Advanced concepts of Spark Streaming

Let's go through some of the important advanced concepts of Spark Streaming.

Using DataFrames

We learned Spark SQL and DataFrames in Chapter 4, Big Data Analytics with Spark SQL, DataFrames, and Datasets. There are many use cases where you want to convert DStream and DataFrame to do interactive analytics. RDDs generated by DStreams can be converted to DataFrames and queried with SQL internally within the program or from external SQL clients as well. Refer to the sql_network_wordcount.py program in /usr/lib/spark/examples/lib/streaming for implementing SQL in a Spark Streaming application. You can also start JDBC server within the application with the following code:

HiveThriftServer2.startWithContext(hiveContext)

Temporary tables can now be accessed from any SQL client such as beeline to query the data.

MLlib operations

It is easy to implement machine learning algorithms in Spark Streaming applications.
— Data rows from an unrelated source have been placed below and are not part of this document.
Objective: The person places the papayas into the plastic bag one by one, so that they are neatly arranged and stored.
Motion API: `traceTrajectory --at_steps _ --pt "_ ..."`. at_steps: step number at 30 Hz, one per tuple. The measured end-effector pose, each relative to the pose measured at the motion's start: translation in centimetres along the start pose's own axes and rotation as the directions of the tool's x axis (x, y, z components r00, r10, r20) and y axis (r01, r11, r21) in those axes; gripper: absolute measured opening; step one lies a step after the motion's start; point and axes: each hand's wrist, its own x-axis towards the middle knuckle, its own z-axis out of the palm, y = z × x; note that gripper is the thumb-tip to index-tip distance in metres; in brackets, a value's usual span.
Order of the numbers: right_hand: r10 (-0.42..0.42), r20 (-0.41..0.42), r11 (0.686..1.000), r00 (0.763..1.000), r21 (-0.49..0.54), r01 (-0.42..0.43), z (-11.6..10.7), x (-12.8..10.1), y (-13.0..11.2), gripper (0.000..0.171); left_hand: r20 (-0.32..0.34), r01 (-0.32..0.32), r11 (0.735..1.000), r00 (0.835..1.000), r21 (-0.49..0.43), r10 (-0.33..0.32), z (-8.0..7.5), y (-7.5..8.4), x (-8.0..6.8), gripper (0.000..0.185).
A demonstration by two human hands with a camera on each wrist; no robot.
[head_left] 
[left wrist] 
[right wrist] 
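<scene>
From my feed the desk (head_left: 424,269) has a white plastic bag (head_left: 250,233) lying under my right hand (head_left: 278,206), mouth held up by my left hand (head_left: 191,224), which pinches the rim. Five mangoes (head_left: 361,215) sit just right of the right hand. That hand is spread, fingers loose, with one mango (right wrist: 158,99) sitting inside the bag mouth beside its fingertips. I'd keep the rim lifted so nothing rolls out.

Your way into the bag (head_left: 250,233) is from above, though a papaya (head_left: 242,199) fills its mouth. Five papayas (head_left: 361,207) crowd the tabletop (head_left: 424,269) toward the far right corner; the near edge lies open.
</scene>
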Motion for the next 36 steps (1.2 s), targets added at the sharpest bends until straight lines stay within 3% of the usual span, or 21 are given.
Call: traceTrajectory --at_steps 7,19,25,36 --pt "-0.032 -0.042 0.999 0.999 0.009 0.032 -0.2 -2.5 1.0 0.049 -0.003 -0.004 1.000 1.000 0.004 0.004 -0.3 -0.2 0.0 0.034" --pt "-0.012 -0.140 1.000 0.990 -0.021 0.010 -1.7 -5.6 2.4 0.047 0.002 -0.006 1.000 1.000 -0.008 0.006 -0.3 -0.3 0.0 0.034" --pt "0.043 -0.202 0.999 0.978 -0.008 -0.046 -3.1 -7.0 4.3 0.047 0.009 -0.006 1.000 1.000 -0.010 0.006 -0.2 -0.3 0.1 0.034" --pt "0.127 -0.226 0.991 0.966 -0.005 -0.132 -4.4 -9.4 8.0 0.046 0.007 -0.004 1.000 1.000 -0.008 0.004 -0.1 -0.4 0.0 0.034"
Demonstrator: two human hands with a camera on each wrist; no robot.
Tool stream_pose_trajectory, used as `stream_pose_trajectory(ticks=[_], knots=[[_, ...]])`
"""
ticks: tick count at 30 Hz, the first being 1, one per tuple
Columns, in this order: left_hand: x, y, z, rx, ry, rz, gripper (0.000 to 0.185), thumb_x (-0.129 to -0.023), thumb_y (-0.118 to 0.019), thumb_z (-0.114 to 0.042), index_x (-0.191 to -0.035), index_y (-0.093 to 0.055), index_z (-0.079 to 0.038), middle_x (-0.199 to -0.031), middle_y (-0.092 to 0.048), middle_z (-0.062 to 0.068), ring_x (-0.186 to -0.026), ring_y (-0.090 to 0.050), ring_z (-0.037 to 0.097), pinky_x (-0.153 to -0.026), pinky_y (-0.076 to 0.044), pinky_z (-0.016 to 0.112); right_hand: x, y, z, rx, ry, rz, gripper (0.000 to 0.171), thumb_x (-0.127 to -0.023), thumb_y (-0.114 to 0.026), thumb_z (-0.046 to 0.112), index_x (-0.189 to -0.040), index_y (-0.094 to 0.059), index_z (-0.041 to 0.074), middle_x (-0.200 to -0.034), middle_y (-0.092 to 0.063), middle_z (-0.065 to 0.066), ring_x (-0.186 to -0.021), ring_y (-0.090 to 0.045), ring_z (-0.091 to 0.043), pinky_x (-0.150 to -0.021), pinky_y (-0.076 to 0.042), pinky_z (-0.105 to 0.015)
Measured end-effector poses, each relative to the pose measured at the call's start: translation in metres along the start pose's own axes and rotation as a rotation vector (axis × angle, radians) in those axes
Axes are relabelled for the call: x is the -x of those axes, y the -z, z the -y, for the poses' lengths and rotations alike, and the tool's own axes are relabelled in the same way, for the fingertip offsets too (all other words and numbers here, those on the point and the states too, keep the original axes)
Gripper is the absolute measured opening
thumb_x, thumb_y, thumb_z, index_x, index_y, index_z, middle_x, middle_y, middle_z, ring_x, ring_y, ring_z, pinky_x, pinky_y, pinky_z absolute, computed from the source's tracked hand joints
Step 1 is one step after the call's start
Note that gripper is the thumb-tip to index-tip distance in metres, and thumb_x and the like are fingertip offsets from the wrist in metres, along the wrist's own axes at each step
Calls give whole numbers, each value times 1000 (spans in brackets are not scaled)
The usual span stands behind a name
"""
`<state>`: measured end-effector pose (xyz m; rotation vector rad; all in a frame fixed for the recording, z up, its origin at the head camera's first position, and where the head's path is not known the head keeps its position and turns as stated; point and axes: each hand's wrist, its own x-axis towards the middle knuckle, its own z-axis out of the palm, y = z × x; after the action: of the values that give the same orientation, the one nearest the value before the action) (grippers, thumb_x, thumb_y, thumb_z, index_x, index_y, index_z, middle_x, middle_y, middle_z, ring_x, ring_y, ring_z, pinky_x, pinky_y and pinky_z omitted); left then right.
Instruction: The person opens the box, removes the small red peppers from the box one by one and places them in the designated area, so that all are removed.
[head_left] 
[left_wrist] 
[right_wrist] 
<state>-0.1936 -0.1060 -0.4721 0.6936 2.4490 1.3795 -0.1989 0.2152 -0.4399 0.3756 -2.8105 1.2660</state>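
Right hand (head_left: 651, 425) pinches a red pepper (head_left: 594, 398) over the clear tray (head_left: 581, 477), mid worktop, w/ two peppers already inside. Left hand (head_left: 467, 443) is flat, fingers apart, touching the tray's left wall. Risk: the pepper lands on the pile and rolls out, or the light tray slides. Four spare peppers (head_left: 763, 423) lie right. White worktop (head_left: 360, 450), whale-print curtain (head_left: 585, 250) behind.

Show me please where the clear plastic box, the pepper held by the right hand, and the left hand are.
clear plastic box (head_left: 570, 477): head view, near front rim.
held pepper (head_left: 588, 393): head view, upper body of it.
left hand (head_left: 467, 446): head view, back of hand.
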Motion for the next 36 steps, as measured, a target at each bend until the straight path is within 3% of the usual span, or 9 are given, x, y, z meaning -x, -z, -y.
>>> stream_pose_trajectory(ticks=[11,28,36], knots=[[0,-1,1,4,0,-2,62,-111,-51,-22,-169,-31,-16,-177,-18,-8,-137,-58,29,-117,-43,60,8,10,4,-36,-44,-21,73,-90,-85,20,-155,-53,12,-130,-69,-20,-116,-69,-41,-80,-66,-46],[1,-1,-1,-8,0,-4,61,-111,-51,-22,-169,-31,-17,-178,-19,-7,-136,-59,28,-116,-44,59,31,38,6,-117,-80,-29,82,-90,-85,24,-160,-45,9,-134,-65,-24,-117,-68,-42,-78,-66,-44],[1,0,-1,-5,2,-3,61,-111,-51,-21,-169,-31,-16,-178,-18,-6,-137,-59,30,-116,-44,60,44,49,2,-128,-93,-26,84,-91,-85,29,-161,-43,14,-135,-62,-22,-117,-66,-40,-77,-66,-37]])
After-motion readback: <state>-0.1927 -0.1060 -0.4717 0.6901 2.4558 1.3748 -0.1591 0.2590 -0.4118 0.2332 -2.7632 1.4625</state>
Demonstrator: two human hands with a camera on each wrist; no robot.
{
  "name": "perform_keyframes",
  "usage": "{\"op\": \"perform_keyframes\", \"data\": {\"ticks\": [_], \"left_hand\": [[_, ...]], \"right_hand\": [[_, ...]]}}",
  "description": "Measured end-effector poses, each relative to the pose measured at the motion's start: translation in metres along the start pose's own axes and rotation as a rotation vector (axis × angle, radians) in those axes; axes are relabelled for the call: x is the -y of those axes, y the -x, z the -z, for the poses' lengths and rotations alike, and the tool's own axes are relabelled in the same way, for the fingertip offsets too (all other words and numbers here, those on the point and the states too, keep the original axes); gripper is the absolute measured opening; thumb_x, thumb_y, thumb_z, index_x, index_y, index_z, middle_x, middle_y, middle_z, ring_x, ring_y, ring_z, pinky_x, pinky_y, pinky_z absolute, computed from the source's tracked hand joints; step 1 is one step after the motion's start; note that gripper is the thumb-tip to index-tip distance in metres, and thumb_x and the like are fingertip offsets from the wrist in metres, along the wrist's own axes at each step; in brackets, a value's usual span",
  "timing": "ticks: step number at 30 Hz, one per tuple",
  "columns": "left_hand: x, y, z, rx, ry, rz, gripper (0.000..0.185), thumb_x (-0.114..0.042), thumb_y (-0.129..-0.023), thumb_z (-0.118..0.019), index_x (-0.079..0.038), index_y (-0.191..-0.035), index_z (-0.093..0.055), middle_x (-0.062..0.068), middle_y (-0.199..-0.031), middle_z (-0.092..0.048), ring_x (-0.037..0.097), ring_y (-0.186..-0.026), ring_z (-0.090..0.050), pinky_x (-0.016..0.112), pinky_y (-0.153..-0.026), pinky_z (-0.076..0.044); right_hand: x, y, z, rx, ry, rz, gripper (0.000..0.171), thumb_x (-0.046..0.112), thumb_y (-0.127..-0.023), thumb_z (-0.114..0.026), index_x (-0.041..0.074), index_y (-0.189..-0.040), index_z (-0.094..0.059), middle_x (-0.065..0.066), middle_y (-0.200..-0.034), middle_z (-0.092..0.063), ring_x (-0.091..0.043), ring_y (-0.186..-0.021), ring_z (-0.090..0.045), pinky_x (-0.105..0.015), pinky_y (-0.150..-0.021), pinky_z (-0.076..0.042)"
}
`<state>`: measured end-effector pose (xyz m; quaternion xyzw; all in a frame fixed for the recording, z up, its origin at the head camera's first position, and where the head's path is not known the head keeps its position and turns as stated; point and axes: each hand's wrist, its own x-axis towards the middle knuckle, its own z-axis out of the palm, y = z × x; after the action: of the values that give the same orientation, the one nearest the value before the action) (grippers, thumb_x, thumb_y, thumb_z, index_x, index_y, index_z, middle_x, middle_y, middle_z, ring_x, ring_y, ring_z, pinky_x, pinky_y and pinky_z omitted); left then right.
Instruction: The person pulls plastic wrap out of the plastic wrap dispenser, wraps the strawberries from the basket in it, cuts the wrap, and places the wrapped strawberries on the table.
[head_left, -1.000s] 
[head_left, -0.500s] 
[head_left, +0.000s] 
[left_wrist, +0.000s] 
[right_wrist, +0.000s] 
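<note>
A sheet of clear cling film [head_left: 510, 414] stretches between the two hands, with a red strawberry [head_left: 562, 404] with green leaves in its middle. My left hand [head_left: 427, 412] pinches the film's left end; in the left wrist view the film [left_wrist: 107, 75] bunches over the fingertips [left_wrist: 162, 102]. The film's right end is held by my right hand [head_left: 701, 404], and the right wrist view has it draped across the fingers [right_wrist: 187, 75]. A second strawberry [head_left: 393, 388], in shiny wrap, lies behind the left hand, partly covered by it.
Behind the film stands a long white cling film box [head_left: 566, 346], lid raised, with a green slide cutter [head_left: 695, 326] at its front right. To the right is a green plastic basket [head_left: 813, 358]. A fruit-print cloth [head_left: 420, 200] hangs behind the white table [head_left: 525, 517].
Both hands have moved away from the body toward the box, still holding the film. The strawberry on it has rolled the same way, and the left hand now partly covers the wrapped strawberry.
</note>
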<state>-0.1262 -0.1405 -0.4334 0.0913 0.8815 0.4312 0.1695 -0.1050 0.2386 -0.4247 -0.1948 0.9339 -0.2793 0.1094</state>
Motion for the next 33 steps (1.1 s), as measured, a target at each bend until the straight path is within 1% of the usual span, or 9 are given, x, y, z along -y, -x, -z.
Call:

The following Scala code trains a KMeans clustering model with training data offline and then applies the model on DStreams in real-time coming from Kafka:

val model = KMeans.train(training_data, ...)

val DStream = KafkaUtils.createDStream(...)
DStream.map { event => model.predict(featurize(event)) }

Caching/persistence

Persistence levels available on RDDs can be applied on DStreams as well using the persist() method. This is needed if multiple actions are applied on the same DStream multiple times.

With window-based operations and state-based operations like updateStateByKey, DStreams are automatically persisted in memory with serialization by default. DStreams created by receiving the data over the network are always replicated twice for fault tolerance.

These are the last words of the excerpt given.